A JOHNSON MEDICAL BULLETIN (REPUBLISHED 2002)
by Agne Nilsson

1.0 Abstract
Ventilation is essential in all occupied premises. The requirements are determined by several factors such as fresh air supply for human habitation, control of airborne bacteria, thermal comfort, humidity level and so forth. The ventilation system is considered to be the main contributor to the function and efficiency of an operating theatre. It controls the level of comfort and the level of airborne contaminant, which often presents post-operative wound infection risks to the patients. Hence, the planning and designing of ventilation systems in operating theatres is crucial so that both infection rates and operating costs are lowered. This bulletin presents a summary of several conventional ventilation systems for operating theatres and a comparison among these conventional systems with the Johnson Medical Guided AirflowTM Ventilation System.


2.0 Introduction
A poorly functioning ventilation system in the operating theatres not only add unnecessary costs to healthcare facilities operating costs, it may also give rise to high infection rates and subsequent unnecessary sufferings to patients. Therefore, it has always been a complex task to plan and design an operating theatre that provides ergonomically good layout, ultra clean ventilation systems, low operating and installation costs. A lack of well-defined national and international standards on the overall function and ventilation standards of the operating theatre further complicates this task.

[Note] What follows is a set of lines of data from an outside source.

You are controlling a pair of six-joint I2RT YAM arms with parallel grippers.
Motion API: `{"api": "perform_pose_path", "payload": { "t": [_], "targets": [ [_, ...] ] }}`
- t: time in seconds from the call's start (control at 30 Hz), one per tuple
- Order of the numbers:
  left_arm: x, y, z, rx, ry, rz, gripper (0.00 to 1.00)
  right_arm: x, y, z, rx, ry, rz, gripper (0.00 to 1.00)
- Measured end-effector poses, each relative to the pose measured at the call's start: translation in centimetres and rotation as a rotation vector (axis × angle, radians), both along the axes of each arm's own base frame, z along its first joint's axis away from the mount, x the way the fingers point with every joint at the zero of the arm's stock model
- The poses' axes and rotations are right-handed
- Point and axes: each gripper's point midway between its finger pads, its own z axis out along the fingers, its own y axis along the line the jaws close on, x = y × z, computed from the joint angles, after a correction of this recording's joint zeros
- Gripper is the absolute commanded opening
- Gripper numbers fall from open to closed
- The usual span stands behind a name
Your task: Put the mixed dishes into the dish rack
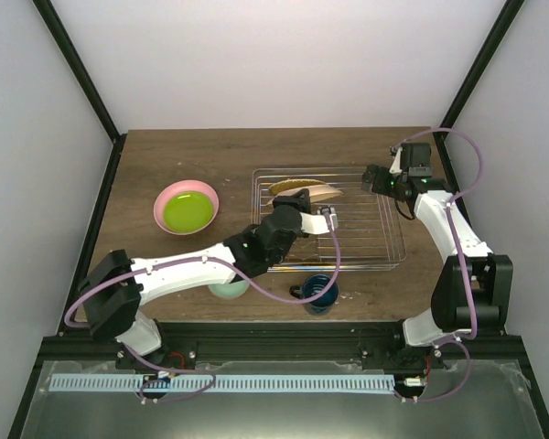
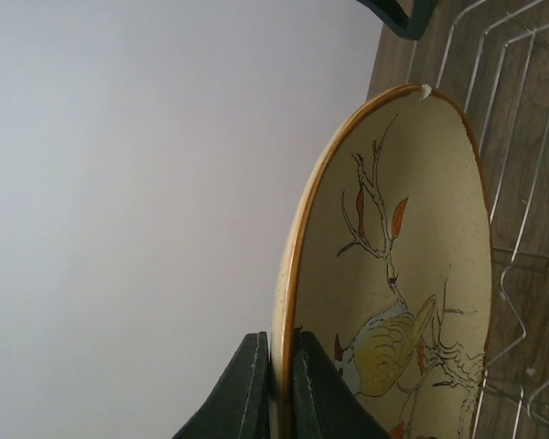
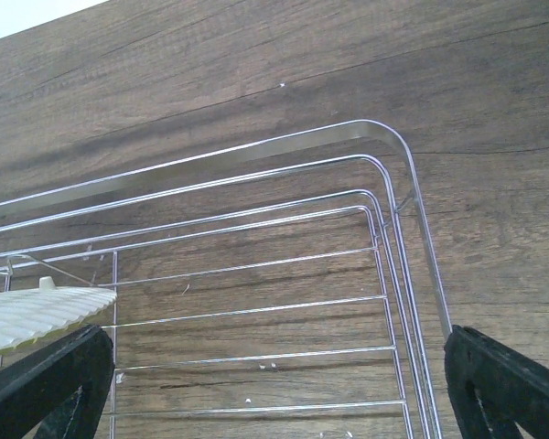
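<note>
My left gripper (image 1: 293, 212) is shut on the rim of the cream floral plate (image 1: 304, 193) and holds it on edge over the dish rack (image 1: 384, 240). In the left wrist view the jaws (image 2: 279, 370) pinch the plate (image 2: 412, 265) with rack wires (image 2: 522, 174) behind it. My right gripper (image 1: 377, 179) is open and empty above the rack's far right corner; its fingers (image 3: 46, 384) spread wide over the rack wires (image 3: 384, 174), and the plate's edge (image 3: 37, 315) shows at left. The lime-green plate (image 1: 187, 212) lies on the pink plate (image 1: 165, 197). The mint bowl (image 1: 229, 290) is partly hidden under my left arm. The dark blue mug (image 1: 320, 294) stands near the front.
The wooden table (image 1: 165, 155) is walled by white panels and black frame posts on the left, back and right. The mug and bowl stand close to the table's near edge, just in front of the rack. My left arm crosses above the bowl.
</note>
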Motion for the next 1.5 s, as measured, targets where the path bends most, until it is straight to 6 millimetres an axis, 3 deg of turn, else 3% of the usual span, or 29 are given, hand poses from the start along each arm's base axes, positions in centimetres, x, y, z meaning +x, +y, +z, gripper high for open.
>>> {"api": "perform_pose_path", "payload": {
  "t": [0.23, 0.9, 1.17, 1.37, 1.5],
  "targets": [
    [0.5, -1.1, -0.5, 0.015, -0.007, 0.020, 0.00, 0.0, 0.0, 0.0, -0.004, -0.001, 0.002, 1.00],
    [0.3, -0.7, -2.2, 0.048, 0.031, 0.054, 0.00, 0.0, 0.0, 0.0, -0.007, -0.002, 0.004, 1.00],
    [0.7, -1.1, -5.2, 0.099, 0.062, 0.071, 0.00, 0.0, 0.0, 0.0, -0.007, -0.002, 0.004, 1.00],
    [0.7, -1.3, -5.6, 0.107, 0.060, 0.072, 0.10, 0.0, 0.0, 0.0, -0.009, -0.003, 0.006, 1.00],
    [0.7, -1.4, -5.6, 0.100, 0.061, 0.071, 0.22, 0.0, 0.0, 0.0, -0.009, -0.003, 0.007, 1.00]
  ]
}}
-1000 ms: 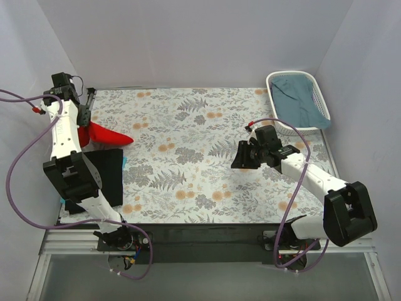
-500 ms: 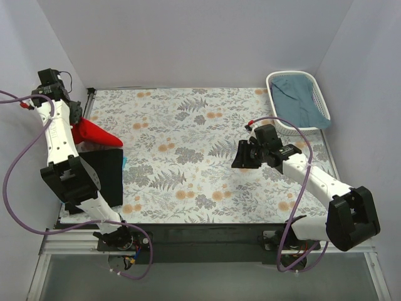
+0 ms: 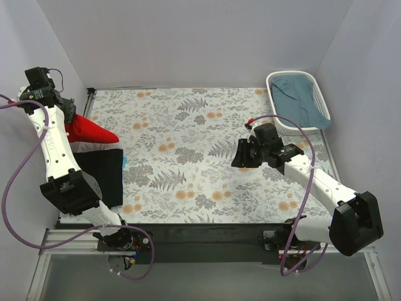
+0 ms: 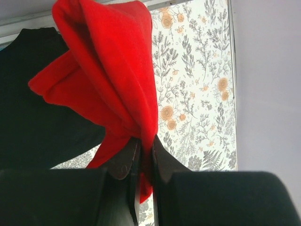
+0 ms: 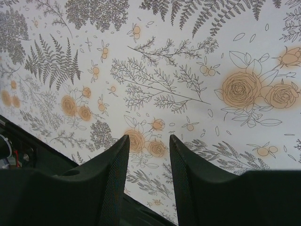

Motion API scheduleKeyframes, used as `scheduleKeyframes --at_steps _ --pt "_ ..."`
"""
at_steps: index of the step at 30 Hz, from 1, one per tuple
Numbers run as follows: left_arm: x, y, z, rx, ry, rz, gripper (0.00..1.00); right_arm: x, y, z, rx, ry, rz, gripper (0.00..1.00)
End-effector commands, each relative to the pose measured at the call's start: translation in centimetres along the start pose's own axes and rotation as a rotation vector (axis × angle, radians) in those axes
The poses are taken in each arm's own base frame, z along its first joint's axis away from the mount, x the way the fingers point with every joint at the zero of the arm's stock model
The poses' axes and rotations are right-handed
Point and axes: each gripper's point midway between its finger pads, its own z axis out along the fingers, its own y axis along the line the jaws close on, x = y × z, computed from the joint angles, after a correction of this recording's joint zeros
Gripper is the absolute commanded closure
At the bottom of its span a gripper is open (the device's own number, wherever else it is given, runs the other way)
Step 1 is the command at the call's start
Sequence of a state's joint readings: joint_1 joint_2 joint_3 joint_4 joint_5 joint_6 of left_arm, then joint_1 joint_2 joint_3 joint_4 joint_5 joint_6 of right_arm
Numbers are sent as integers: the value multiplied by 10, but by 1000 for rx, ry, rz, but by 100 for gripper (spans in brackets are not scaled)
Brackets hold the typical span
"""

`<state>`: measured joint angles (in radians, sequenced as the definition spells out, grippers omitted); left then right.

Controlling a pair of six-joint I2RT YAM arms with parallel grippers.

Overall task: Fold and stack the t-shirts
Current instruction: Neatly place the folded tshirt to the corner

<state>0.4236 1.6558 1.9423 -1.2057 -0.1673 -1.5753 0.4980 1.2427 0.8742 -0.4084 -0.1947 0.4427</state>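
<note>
My left gripper (image 3: 67, 119) is shut on the red t-shirt (image 3: 89, 132) and holds it lifted at the table's far left. In the left wrist view the red t-shirt (image 4: 113, 80) hangs bunched from my left gripper (image 4: 146, 141). The black t-shirt (image 3: 100, 172) lies folded flat on the table below it, and it also shows in the left wrist view (image 4: 42, 117). My right gripper (image 3: 239, 155) hovers open and empty over the table's right half, and in the right wrist view (image 5: 149, 139) only the floral cloth shows between the jaws.
A white basket (image 3: 273, 84) with blue-grey cloth (image 3: 301, 100) stands at the back right corner. The floral tablecloth (image 3: 188, 150) covers the table. A purple cable loops by each arm. Grey walls close in on three sides.
My left gripper has moved further left and up with the red t-shirt, which now hangs over the black one's far edge. The right arm has barely moved.
</note>
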Motion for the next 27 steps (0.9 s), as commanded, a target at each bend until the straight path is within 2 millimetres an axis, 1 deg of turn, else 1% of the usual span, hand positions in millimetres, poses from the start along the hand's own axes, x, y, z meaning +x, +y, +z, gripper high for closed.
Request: scheduleKeyframes --at_steps 1,4,5,7,8,11,12,14,15,16,17,18,19,21,23,25,27 --pt "-13 -6 -41 88 -51 -6 100 -14 11 -13 -13 -55 -14 54" --pt "-10 2 -42 76 -55 -7 100 -12 12 -14 -18 -55 -17 54" --pt "-6 11 -42 62 -55 -5 100 -9 12 -14 -18 -49 -18 54" --pt "-3 21 -41 39 -58 -5 100 -4 13 -14 -21 -41 -24 54" --pt "3 33 -40 17 -54 -3 100 -2 12 -14 -21 -38 -25 54" --pt "14 58 -42 -21 -63 -3 100 9 12 -14 -19 -14 -37 54" --pt "22 79 -45 -53 -78 0 100 13 12 -14 -21 -7 -45 54" --pt "32 106 -48 -104 -98 -12 100 20 11 -15 -19 1 -50 54" --pt "40 132 -52 -144 -131 -14 90 24 12 -14 -22 9 -57 54" --pt "44 145 -54 -159 -153 -25 71 31 9 -13 -17 22 -56 54" --pt "46 153 -54 -161 -174 -25 48 35 8 -12 -18 28 -57 54" --pt "46 157 -53 -148 -200 -29 11 39 8 -12 -19 37 -63 54" --pt "52 168 -51 -161 -203 -27 11 43 6 -10 -16 48 -66 53" --pt "57 172 -48 -170 -189 -28 10 47 9 -10 -21 57 -77 54" --pt "60 168 -48 -157 -170 -25 10 48 11 -11 -24 51 -82 53" --pt "59 157 -49 -110 -155 -13 9 47 12 -13 -24 42 -84 53" --pt "58 150 -49 -86 -151 -5 9 46 12 -13 -22 41 -82 53"
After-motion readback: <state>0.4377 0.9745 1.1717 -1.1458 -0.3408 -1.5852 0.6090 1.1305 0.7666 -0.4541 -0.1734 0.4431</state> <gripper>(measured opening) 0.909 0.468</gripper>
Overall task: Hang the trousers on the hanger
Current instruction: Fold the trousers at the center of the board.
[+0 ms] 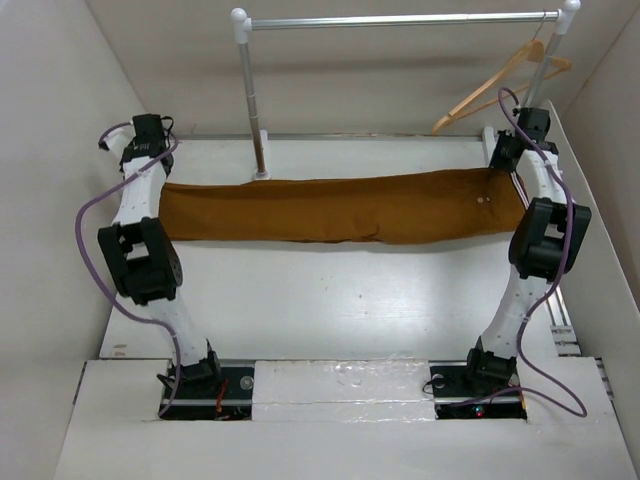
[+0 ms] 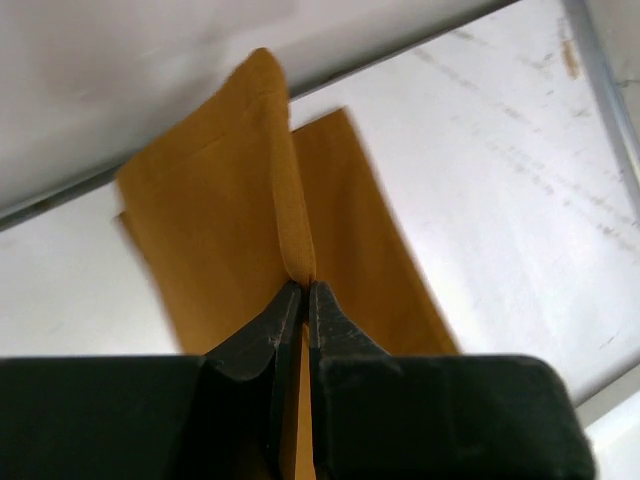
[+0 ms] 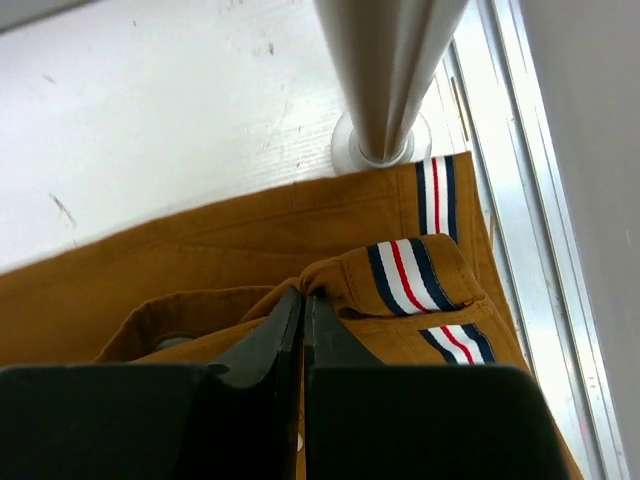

Currently available standards often place emphasis on the number of air changes and pressure relationships with adjacent areas. There are also standards on the particle concentration levels of different pollutants in the operating theatres. These standards, which have been produced, therefore only provide guide figures for occupational safety with the aim of reducing the risks of staff and patients being exposed to different pollutants or unpleasant odours. The main objective relates to selecting or designing a good ventilation system, which is capable of reducing post-operative wound infections, i.e. information not readily obtainable from standards.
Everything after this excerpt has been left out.